Example 4. The method according to Example 3, wherein generating the one or more target pixel blocks corresponding to the one or more source pixel blocks further comprises:

- generating one or more masked pixel block features based on the one or more masked source pixel blocks;
- generating a second multi-modal feature by inserting the one or more masked pixel block features to respective position in the first multi-modal feature; and
- generating the one or more target pixel blocks by using an image decoder based on the second multi-modal feature.

Example 5. The method according to Example 2, wherein generating the one or more target words corresponding to the one or more source words comprises:

- generating an embedding of source pixel block based on the source image;
- generating an embedding of masked word sequence based on the masked source word sequence;
- generating a third multi-modal feature based on the embedding of source pixel block and the embedding of masked word sequence; and
- generating the one or more target words based on the third multi-modal feature.

Example 6. The method according to Example 2, wherein generating the multi-modal model further comprises:

- generating a first loss function by determining a mean square error between the one or more source pixel blocks and the one or more target pixel blocks;
- generating a second loss function by using a cross entropy function based on the one or more source words and the one or more target words;
- generating a third loss function based on the first loss function and the second loss function; and
- generating the multi-modal model by using the third loss function.

Example 7. The method according to Example 3, wherein generating the first multi-modal feature comprises:

- generating a first image intermediate feature and a first text intermediate feature by using a first self-attention network based on the embedding of reserved pixel block sequence and the embedding of source word sequence.

Example 8. the method according to Example 7, wherein generating the first multi-modal feature further comprises:

- generating a second image intermediate feature by using an image-specific network based on the first image intermediate feature; and
- generating a second text intermediation feature by using a text-specific network based on the first text intermediation feature.

Example 9. The method according to Example 8, wherein generating the first multi-modal feature further comprises:

- generating a third image intermediate feature and a third text intermediate feature by using a second self-attention network based on the second image intermediate feature and the second text intermediate feature.

Example 10. The method according to Example 9, wherein generating the first multi-modal feature further comprises:

- generating the first multi-modal feature by using a routing network based on the third image intermediate feature and the third text intermediate feature, wherein the routing network comprises a plurality of feedforward neural networks.

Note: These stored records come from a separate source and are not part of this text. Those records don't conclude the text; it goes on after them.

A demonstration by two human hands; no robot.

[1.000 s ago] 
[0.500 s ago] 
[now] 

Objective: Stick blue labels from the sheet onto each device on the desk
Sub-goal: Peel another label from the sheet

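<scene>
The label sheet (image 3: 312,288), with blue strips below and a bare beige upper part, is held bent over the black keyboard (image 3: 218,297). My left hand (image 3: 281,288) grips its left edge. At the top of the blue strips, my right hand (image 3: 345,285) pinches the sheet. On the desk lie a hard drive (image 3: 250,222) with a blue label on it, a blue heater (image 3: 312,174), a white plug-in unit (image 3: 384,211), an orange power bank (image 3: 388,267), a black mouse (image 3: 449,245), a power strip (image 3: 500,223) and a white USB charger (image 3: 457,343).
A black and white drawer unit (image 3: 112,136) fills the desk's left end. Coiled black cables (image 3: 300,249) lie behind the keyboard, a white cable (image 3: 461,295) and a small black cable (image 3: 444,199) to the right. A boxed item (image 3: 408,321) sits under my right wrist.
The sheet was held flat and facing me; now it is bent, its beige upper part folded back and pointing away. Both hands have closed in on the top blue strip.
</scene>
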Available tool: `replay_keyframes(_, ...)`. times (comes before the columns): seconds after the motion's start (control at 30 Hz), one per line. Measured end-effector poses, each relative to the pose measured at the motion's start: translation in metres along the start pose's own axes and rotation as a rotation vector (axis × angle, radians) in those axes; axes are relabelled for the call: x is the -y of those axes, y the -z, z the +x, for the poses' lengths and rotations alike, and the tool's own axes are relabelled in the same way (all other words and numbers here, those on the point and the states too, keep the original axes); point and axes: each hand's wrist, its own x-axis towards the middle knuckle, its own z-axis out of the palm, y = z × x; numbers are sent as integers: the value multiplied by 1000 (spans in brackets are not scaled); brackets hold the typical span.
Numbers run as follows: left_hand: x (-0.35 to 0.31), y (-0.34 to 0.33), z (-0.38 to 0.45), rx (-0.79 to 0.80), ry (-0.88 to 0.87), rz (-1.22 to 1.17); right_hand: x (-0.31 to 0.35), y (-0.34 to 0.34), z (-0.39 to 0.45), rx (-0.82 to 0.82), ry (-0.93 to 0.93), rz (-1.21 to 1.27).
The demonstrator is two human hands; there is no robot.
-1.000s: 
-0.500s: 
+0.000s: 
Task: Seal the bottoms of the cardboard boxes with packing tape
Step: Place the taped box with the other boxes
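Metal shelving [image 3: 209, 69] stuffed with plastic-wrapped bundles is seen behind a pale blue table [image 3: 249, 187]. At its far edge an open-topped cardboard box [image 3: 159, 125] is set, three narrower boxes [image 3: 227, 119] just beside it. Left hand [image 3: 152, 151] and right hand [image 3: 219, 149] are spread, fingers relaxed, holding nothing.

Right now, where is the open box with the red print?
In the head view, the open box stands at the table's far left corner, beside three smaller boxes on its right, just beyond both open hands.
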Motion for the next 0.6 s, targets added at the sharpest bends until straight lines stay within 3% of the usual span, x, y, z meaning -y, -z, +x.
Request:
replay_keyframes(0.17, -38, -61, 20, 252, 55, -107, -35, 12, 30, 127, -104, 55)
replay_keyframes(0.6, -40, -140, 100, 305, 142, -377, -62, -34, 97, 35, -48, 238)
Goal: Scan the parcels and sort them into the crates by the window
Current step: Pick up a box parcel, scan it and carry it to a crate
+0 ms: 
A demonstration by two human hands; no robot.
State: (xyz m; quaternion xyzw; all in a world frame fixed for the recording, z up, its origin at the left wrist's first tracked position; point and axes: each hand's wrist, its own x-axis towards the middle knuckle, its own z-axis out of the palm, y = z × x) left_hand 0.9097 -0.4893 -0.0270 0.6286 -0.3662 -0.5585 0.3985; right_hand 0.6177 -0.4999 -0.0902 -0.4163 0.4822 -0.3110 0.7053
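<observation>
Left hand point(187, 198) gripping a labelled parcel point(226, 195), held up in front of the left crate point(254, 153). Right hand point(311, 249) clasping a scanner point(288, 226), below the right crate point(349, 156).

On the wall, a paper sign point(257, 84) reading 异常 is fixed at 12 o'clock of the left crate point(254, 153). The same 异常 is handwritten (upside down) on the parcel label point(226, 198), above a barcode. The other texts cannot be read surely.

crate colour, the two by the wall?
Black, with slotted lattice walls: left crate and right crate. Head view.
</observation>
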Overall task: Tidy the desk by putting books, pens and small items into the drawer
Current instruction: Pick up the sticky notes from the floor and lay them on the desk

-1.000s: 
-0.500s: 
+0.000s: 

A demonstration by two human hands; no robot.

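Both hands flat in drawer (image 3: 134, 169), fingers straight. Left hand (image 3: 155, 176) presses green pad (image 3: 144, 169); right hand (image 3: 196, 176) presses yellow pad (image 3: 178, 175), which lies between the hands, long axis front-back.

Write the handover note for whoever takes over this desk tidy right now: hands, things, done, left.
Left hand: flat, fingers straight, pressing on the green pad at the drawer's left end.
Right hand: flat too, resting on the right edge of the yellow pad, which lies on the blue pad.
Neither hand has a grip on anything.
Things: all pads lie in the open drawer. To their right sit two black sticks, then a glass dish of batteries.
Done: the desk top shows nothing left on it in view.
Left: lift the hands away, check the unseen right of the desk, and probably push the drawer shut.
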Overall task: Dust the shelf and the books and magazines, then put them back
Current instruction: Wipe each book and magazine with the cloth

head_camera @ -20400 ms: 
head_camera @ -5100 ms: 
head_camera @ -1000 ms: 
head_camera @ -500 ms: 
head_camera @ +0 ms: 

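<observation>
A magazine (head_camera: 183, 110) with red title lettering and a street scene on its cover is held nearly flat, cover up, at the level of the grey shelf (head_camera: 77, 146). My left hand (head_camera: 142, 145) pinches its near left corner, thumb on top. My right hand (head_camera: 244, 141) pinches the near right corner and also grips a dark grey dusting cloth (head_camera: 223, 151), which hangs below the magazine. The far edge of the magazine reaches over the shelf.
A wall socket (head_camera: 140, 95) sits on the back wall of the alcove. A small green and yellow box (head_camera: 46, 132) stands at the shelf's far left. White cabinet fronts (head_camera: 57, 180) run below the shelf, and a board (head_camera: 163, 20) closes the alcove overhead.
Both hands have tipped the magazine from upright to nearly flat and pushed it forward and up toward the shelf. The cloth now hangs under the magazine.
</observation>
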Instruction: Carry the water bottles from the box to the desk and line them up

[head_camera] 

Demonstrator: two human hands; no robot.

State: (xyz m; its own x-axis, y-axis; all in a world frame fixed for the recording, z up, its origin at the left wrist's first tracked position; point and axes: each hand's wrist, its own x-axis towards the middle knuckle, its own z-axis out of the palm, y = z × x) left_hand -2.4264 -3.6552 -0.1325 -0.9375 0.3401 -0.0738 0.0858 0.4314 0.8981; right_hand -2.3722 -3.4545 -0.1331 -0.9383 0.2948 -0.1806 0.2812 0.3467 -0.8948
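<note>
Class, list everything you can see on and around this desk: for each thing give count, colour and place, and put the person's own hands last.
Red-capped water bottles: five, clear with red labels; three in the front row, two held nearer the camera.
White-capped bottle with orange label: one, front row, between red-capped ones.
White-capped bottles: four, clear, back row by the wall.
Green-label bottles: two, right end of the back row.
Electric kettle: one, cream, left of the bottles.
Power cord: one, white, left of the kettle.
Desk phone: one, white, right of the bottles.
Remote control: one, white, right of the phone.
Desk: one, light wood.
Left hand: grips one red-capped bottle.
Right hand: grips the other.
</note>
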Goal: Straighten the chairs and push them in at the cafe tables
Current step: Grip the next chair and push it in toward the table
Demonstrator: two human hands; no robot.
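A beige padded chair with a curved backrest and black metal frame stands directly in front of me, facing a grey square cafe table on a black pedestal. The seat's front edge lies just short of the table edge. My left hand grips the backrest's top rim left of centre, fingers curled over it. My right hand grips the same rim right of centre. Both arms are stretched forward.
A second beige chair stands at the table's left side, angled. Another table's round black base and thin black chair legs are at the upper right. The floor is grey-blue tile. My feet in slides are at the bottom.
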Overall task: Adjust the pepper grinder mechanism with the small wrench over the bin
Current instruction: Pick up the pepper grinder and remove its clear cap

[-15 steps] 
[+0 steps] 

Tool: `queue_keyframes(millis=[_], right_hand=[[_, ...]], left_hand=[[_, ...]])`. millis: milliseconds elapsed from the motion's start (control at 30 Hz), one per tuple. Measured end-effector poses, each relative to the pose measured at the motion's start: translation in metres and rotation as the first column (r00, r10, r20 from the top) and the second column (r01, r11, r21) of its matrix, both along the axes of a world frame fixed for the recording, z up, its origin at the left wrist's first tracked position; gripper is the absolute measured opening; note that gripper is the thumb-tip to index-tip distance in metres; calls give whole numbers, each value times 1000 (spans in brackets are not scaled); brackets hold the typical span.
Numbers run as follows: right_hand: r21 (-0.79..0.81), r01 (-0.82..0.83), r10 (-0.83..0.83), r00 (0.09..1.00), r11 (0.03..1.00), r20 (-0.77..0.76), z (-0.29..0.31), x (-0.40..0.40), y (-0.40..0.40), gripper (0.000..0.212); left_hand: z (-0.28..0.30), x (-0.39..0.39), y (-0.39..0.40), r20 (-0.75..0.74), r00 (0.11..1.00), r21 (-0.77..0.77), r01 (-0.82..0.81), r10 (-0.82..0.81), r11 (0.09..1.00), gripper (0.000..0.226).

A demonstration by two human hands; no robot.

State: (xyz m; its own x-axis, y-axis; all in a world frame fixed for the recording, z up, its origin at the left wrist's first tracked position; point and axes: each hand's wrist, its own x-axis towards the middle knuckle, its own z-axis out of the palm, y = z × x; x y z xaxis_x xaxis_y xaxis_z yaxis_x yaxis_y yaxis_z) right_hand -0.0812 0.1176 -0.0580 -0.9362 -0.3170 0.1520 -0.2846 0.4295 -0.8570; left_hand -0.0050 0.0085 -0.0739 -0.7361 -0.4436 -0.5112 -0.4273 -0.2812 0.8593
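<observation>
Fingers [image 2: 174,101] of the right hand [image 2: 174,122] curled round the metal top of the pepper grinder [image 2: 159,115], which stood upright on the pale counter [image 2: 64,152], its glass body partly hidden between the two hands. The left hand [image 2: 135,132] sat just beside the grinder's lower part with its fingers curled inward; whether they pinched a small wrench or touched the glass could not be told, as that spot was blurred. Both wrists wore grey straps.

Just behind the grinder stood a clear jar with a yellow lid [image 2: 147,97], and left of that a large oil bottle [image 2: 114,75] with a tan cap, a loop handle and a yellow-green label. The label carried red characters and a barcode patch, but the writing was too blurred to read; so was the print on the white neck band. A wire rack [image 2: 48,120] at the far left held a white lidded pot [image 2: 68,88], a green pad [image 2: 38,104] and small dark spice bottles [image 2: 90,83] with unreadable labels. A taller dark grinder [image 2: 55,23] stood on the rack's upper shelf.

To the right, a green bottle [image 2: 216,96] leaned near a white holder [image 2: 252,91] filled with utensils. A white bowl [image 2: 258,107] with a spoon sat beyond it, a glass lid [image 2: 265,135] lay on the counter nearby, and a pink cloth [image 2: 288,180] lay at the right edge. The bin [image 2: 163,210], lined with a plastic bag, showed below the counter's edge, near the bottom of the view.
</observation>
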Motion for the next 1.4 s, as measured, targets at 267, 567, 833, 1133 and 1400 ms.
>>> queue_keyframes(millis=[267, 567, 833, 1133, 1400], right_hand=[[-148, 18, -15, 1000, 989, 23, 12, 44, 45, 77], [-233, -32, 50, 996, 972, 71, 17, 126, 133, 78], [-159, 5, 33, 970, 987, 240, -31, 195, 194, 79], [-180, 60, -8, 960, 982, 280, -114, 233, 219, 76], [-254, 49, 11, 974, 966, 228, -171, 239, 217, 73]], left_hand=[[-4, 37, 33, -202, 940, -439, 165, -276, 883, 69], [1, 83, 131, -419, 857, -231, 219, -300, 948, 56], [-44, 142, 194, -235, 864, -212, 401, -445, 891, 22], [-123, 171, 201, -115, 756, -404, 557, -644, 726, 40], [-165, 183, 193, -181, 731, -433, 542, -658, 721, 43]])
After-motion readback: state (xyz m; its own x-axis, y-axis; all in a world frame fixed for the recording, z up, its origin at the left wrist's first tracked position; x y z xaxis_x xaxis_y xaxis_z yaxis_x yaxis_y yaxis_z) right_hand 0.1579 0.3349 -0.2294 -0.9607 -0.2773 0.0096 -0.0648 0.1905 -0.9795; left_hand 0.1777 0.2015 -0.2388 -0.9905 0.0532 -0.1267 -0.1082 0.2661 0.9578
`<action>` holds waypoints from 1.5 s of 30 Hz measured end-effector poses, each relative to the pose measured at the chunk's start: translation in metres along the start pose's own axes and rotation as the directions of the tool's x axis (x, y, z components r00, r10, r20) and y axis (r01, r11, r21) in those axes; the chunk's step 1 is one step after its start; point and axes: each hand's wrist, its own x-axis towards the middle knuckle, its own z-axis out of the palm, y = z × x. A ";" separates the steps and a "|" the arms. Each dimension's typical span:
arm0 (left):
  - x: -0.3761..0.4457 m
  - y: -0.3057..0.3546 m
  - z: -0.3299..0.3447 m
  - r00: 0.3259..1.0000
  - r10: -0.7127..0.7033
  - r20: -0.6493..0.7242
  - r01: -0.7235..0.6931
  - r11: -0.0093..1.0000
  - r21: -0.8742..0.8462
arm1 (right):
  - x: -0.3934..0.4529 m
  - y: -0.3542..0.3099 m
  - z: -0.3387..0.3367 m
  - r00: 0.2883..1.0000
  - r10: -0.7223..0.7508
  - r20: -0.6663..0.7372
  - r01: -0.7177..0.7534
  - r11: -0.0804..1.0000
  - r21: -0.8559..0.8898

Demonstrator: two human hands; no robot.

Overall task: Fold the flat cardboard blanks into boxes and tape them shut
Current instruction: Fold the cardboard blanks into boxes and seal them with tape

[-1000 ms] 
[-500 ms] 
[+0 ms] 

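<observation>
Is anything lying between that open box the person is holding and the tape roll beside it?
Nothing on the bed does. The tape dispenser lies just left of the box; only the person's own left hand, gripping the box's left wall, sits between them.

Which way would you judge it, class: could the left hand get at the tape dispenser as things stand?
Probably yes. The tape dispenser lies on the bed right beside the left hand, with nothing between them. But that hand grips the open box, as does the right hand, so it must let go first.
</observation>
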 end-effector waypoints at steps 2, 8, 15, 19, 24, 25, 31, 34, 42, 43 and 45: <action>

Example 11. The method according to Example 10, wherein generating the first multi-modal feature further comprises:

- generating a plurality of weight vectors of feedforward neural network by using the routing network based on the third image intermediate feature and the third text intermediate feature; and
- generating the first multi-modal feature based on the third image intermediate feature, the third text intermediate feature and the plurality of weight vectors of feedforward neural network.

Example 12. The method according to Example 1, further comprising:

- obtaining an application image and an application text;
- dividing the application image into a set of pixel blocks;
- generating a pixel block sequence feature and a word sequence feature based on the set of pixel blocks and the application text; and
- generating a multi-modal feature by using the multi-modal model based on the pixel block sequence feature and the word sequence feature.

Example 13. An apparatus for processing multi-modal data, comprising:

- a pixel block dividing module configured to divide a source image into a set of source pixel blocks, each pixel block in the set of source pixel blocks comprising a plurality of pixels;
- a pixel block masking module configured to mask one or more source pixel blocks of the set of source pixel blocks to generate a masked source pixel block sequence;
- a pixel block generating module configured to generate one or more target pixel blocks corresponding to the one or more source pixel blocks based on the masked source pixel block sequence and a source text corresponding to the source image; and
- a multi-modal model generating module configured to generate a multi-modal model based on the one or more source pixel blocks and the one or more target pixel blocks.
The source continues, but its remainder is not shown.